* [Task objective]:
With images removed, return the whole listing exactly as written.

_ _ _

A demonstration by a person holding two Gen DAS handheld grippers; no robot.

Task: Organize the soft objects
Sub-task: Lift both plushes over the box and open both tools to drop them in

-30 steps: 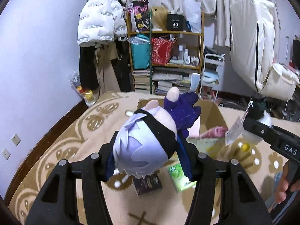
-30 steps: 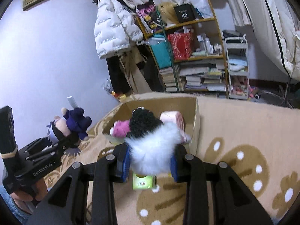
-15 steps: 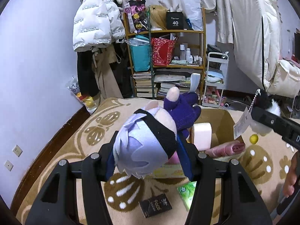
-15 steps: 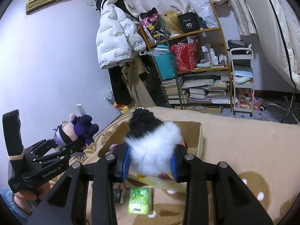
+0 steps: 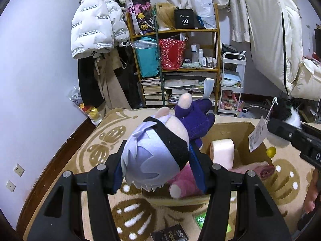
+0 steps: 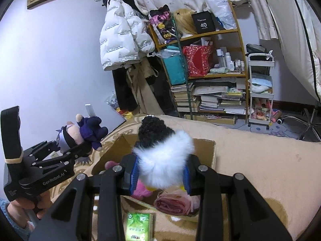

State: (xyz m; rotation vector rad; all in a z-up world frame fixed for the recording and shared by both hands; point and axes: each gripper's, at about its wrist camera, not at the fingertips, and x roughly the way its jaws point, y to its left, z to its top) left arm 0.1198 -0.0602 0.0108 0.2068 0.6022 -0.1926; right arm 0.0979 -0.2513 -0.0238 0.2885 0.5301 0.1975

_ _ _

* [Answer to the problem]:
A demonstration by a person holding two Gen DAS handheld grippers; no robot.

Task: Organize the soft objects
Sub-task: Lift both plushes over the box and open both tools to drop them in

-30 steps: 
-30 steps: 
-15 steps: 
-15 steps: 
+0 steps: 
+0 steps: 

State: (xyz m; rotation vector rad; all in a z-up world frame fixed for the recording and shared by both hands; point and axes: each gripper's, at about its wrist camera, not at the fingertips, and x roughly the way its jaws point, y to its left, z to its top) left arm 0.1198 -0.0602 0.0108 0.2068 0.6022 -0.1926; right arm 0.0979 -0.2513 -0.0238 0.2885 0.5301 0.1975

Nothing remains to add to the answer.